In addition, both a data fabric and a data mesh connect disparate data and applications, including on-premises, from partners, and in the public cloud, to discover, connect, integrate, transform, analyze, manage, and utilize them. By leveraging these capabilities, both approaches enable the business to meet business goals quickly and efficiently.
Points of differentiation
Despite the parallels between the two, there are also some important differences to consider here, which highlight why they are complementary rather than interchangeable. With a data fabric, the metadata, governance, and semantics are managed centrally. This structure is more frequently encountered in financial services companies that employ a Chief Data Officer that takes a top-down approach to data management.
The latest iteration, smart data fabrics, build on the data fabric foundation and incorporate a wide range of analytics capabilities, including data exploration, business intelligence, natural language processing, and machine learning directly within the fabric itself. For financial services, this means there is an ability to perform analytics on real-time event and transactional data, without impacting the performance of the transactional system. Organizations can move away from querying on offline or intraday numbers, to making decisions in the moment with real-time insights.

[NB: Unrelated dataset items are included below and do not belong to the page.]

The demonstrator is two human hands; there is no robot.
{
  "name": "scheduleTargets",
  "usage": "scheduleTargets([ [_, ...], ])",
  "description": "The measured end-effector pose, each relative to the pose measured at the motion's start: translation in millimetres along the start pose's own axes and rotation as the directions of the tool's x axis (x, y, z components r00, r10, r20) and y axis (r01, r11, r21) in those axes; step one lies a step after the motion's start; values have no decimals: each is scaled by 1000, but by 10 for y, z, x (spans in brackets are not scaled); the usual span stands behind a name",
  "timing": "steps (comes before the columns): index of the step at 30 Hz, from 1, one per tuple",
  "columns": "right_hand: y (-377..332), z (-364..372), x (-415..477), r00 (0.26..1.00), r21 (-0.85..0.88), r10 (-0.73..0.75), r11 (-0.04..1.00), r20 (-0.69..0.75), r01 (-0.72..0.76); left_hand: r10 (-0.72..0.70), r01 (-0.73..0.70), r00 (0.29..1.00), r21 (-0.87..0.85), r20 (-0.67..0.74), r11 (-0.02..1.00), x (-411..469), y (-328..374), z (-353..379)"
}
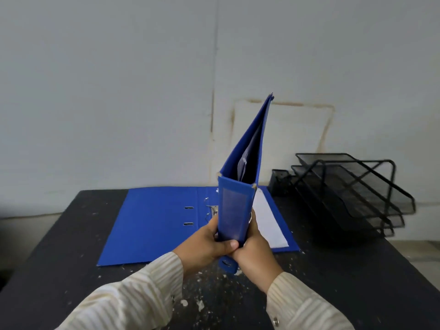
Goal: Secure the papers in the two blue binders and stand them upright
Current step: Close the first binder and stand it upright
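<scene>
Hands, left hand (pixel 209 241) and right hand (pixel 253 251), clasp closed binder (pixel 234 210) spine above open binder (pixel 152 222).

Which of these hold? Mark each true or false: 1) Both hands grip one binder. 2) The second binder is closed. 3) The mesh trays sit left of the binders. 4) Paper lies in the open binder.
1) True: the left hand and right hand clasp the held binder by its spine end.
2) False: the open binder lies flat and spread on the table.
3) False: the mesh trays stand on the right.
4) True: white paper rests on its right half.
</scene>
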State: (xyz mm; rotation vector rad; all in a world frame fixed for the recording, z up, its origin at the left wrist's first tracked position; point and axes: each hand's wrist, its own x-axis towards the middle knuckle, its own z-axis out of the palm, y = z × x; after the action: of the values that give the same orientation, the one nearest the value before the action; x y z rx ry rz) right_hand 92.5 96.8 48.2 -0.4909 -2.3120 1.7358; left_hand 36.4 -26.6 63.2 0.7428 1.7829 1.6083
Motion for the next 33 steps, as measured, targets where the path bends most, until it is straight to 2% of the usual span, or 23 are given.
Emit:
scheduleTargets([
  [8, -268, 552, 432, 956, 18, -73, 997, 283, 71, -8, -17, 948, -74, -318, 997, -266, 67, -458],
  [16, -422, 1229, 500, 840, 3, -165, 982, 517, 190, -38, -40, 831, -127, -555, 991, -738, -113, -883],
  [18, -480, 1462, 484, 825, 12, -144, 986, 547, 164, -42, -46, 811, -134, -584, 990, -869, -183, -1044],
  [22, -587, 2010, 489, 808, 59, 34, 995, 588, -85, -66, -40, 778, -153, -625, 987, -1101, -337, -1443],
  [27, -664, 2659, 509, 797, 16, -25, 1000, 603, 19, -102, -9, 771, -172, -628, 985, -1358, -487, -2054],
  [33, -831, 3414, 571, 794, -22, -33, 998, 607, 58, -153, 57, 792, -179, -591, 982, -1581, -668, -2871],
])
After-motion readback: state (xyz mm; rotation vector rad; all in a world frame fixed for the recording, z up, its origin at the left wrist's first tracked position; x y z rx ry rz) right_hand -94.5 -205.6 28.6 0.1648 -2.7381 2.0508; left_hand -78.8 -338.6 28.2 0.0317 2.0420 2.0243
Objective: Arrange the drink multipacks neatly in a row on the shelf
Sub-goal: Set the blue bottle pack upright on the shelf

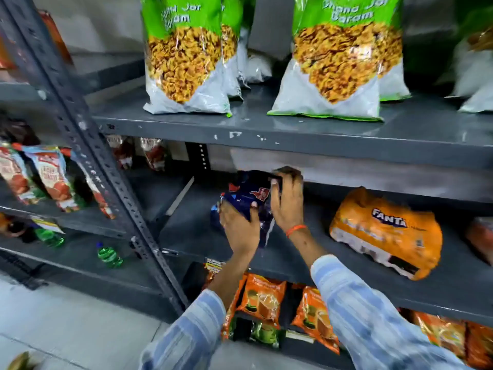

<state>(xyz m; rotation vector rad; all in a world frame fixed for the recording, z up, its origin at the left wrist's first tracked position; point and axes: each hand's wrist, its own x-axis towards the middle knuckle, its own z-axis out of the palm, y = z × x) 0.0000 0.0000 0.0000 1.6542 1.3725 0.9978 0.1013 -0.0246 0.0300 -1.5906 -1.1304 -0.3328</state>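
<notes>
A dark blue drink multipack (246, 194) stands on the middle grey shelf (192, 236), left of centre. My left hand (238, 225) grips its lower front and my right hand (288, 201) clasps its right side and top. An orange Fanta multipack (384, 231) lies tilted on the same shelf, well to the right and apart from the blue one. At the far right edge another reddish pack (481, 236) is partly cut off.
Green snack bags (184, 57) stand on the shelf above. Orange pouches (264, 300) fill the shelf below. A slanted grey upright (88, 145) splits off the left rack, which holds tomato sachets (50, 177) and green bottles (108, 256). Bare shelf lies left of the blue pack.
</notes>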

A data mesh, on the other hand, enables local domain teams to own the delivery of data products based on the premise that they are closer to their data and understand it better. It’s supported by an architecture that leverages a domain-oriented, self-serve design, enabling local teams to discover, understand, trust, and use data to inform decisions and initiatives and develop and deploy data products and applications.
One key difference between the two is that a data mesh allows data governance to be defined and managed at the source systems (endpoints), while a data fabric provides an overarching fabric that includes governance, lineage, security, etc., applied and managed centrally, for example, by the CDO. Looking at this in practical terms, a data mesh may be appropriate for situations where there are data sovereignty concerns, whereas a data fabric may be the right approach where the office of the CDO is defining an organizational taxonomy with access privileges.
Complementary approaches
These points of differentiation highlight the fact that the two approaches are not mutually exclusive – far from it. In fact, when it comes to determining which type of architecture to use, the selection is dependent upon the business use case. If the senior team wants to have an enterprise view of their data assets with enterprise level governance, for example, they will likely choose to implement an enterprise data fabric. If the organization wants to empower certain trusted parts of the enterprise with the flexibility to create and manage their own applications to speed innovation and digital transformation initiatives, or if data sovereignty issues are of concern, a data mesh may be an appropriate component of their overall architecture.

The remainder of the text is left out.